Iskan menilai program tersebut belum layak diterapkan. Sebab hal ini berpotensi untuk disalahgunakan oleh Kemenag. Kemenag dikhawatirkan hanya akan memberikan sertifikat kepada mereka yang ‘disukai’ oleh Kemenag. Menurutnya setiap mubaligh memiliki hak untuk berdakwah sesuai dengan kemampuan mereka.


“Itu kesannya pemerintah itu ingin mempersulit (Mubaligh-red), enggak setuju saya, jangan sampai Indonesia masuk ke negara diktator seperti Mesir lagi,” terang Iskan.


Lebih lanjut Iskan menjelaskan, bahwa program sertifikasi bagi pendakwah sangat tidak tepat. Tugas seorang mubaligh, da’i selama ini adalah suatu yang memang sewajarnya ada dalam agama, sesuai dengan kebutuhan agama sehingga tidak dibenarkan untuk dipersulit. Program sertifikat akan cocok jika diberikan kepada mereka yang bekerja di lembaga profesi seperti dokter dan guru misalnya.


“Begitu dia selesai pelatihan kasih bukti pelatihan saja, jadi sifatnya negara itu membantu meningkatkan kapasitasnya” jelas Iskan.
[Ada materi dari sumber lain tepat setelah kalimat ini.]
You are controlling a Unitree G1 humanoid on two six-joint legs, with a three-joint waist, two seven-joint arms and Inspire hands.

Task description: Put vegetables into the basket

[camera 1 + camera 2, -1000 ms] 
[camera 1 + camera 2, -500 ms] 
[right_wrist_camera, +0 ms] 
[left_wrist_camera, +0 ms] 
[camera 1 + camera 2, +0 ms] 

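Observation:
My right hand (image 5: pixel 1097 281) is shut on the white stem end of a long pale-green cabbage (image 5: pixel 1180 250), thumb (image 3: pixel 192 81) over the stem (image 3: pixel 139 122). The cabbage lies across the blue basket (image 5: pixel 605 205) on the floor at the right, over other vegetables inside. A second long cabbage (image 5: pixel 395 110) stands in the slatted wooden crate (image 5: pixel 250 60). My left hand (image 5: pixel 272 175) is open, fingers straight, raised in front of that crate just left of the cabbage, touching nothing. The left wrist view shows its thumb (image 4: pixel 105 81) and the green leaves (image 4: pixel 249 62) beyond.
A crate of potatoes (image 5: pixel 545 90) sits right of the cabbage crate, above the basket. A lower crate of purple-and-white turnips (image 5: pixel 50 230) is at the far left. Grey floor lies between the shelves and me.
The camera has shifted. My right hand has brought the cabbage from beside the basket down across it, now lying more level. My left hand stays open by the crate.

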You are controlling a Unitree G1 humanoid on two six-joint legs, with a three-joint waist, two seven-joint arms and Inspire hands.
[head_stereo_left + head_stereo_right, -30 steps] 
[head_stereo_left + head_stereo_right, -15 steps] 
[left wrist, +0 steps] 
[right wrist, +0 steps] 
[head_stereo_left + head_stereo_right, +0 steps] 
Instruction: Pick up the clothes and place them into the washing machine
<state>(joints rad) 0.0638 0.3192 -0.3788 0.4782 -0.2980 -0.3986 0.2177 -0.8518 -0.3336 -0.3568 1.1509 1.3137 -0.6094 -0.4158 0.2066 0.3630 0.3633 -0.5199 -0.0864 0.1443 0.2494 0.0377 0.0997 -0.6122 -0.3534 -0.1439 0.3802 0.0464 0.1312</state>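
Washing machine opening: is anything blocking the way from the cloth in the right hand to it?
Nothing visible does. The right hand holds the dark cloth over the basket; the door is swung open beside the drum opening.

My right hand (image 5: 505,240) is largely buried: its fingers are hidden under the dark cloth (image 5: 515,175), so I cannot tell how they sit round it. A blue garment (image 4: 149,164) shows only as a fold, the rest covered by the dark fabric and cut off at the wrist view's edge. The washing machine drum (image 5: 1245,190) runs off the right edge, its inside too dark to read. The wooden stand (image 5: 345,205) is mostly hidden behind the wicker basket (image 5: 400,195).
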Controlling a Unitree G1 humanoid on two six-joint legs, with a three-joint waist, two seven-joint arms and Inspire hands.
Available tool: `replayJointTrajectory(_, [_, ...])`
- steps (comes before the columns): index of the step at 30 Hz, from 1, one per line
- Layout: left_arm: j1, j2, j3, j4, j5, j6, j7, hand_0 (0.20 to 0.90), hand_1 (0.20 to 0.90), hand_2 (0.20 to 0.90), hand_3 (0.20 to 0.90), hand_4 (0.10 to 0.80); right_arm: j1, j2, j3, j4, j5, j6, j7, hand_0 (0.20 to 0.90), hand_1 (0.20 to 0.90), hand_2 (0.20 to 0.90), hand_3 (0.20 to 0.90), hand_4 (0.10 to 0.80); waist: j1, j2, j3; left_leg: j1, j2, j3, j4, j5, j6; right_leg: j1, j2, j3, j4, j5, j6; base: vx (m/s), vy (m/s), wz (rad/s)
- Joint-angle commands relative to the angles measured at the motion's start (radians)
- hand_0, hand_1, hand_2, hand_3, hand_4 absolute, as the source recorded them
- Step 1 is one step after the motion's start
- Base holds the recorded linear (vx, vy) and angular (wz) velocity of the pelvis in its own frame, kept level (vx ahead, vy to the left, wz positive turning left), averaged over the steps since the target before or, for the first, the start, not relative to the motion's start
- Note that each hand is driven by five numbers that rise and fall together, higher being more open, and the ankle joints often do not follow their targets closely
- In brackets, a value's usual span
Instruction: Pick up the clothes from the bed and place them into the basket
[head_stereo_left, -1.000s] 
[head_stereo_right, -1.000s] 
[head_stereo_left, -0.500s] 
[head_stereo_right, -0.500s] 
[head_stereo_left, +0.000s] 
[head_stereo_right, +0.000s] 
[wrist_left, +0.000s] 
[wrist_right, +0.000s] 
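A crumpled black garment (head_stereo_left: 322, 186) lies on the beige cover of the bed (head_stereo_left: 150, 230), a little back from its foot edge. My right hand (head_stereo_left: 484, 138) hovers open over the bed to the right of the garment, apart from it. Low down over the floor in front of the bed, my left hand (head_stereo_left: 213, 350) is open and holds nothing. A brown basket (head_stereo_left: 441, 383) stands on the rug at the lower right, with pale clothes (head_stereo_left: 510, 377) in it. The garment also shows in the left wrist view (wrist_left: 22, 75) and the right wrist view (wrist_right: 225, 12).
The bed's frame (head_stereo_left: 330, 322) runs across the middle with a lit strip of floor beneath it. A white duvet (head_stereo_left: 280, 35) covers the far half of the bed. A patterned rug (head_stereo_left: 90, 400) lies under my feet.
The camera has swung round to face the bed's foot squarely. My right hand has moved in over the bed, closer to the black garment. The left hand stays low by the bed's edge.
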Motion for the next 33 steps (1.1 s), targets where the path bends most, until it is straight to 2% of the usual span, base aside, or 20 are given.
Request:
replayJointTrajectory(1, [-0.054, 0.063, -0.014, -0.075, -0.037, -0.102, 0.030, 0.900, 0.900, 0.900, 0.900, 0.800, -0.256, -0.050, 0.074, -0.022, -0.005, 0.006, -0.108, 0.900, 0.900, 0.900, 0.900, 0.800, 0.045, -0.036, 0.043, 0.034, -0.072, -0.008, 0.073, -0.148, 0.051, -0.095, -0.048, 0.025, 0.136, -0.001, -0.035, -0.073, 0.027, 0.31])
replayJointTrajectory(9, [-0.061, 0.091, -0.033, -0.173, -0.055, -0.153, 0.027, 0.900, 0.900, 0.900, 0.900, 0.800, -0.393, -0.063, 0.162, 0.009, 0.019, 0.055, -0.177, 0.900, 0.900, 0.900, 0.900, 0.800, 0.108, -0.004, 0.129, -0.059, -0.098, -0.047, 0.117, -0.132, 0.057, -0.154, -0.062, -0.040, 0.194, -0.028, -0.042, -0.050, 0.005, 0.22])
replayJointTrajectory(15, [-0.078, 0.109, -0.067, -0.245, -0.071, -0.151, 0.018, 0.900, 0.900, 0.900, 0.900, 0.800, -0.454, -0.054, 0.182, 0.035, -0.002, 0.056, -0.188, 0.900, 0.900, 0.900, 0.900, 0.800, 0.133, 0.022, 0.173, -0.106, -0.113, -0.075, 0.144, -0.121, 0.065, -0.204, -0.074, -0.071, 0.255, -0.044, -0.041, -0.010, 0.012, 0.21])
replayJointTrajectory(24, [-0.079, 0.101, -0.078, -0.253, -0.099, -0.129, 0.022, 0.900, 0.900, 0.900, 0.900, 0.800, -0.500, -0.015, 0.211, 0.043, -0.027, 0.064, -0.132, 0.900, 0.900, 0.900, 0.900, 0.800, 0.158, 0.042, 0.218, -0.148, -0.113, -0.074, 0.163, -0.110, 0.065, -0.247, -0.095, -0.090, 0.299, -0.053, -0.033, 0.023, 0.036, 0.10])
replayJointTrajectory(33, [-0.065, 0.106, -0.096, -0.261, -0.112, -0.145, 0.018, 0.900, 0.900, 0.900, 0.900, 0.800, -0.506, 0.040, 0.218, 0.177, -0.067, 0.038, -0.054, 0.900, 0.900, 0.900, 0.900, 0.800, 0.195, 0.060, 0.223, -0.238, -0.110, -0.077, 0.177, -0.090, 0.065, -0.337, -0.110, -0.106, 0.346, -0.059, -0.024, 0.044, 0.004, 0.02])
Selain Iskan, politisi PKS yang lain yang juga Wakil Ketua MPR, Hidayat Nur Wahid juga mengkritisi program tersebut. Ia mengingatkan agar Kemenag tidak memberikan ‘kado terburuk’ bagi umat Islam dalam momentum 75 tahun Kemerdekaan Indonesia, serta tahun baru hijriah 1442H


“Padahal sesuai fakta sejarah, umat Islam sangat berjasa dalam menyelamatkan keutuhan NKRI. Khususnya ketika umat Islam mau berkorban, untuk memenuhi tuntutan mengubah sila pertama Pancasila menjadi Ketuhanan Yang Maha Esa, sehingga selamatlah keutuhan RI yang baru saja diproklamasikan tanggal 17-8-1945,” kata Hidayat Nur Wahid pada (19/8/2020).


Menurut Hidayat Nur Wahid, wacana sertifikasi mubaligh ini sudah bergulir sejak tahun 2015. Wacana tersebut juga dinilainya sangat berlebihan, oleh karenanya ia meminta agar Menag bisa berlaku adil. Misalnya memberlakukan sertifikasi penceramah untuk semua penceramah agama,  sehingga tidak ada saling mencurigai, dan prinsip beragama yang moderat, toleran, inklusif betul-betul menjadi komitmen bagi semua penceramah agama.


“Menteri Agama jangan diskriminatif terhadap umat Islam, dan harus berlaku adil sesuai sila ke- 2 dan ke- 5 Pancasila. Bila program sertifikasi itu akan dilaksanakan juga, harus profesional, amanah, adil dan tidak diskriminatif apalagi dengan politisasi,” jelas Hidayat Nur Wahid.